> _Work required_
Take every line from the records below that includes the word "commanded".

> _Data provided_
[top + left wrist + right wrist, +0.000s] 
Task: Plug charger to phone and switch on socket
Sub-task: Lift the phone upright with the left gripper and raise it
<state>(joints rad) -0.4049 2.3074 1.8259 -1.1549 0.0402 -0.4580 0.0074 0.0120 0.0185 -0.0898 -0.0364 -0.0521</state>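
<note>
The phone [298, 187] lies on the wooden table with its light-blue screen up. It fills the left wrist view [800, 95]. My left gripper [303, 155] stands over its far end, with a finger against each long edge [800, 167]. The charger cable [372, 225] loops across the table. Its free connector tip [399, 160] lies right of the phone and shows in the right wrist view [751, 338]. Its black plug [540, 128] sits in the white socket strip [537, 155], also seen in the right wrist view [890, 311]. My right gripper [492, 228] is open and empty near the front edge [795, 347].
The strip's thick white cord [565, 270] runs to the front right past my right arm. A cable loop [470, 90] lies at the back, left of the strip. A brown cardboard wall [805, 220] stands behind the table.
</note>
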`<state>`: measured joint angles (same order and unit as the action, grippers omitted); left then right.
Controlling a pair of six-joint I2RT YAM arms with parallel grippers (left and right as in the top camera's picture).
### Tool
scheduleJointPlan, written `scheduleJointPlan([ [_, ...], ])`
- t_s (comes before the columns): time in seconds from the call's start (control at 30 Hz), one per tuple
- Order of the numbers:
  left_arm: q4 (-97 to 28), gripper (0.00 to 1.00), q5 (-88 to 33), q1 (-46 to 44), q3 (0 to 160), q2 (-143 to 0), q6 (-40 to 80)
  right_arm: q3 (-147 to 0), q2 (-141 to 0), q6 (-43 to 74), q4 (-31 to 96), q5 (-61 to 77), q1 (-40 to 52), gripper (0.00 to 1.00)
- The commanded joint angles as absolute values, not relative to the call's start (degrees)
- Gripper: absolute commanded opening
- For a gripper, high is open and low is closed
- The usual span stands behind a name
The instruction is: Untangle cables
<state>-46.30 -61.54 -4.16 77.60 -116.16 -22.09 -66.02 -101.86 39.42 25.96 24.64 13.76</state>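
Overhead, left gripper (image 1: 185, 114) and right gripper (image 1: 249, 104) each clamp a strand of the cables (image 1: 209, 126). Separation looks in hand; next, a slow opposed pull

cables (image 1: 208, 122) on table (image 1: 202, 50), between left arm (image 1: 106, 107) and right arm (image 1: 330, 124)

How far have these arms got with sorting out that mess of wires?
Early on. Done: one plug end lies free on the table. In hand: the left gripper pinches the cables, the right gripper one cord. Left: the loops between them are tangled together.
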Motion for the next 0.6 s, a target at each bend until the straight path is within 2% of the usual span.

> _Response to the exercise_
- The commanded joint angles as absolute values, not relative to the call's start (degrees)
- Gripper: absolute commanded opening

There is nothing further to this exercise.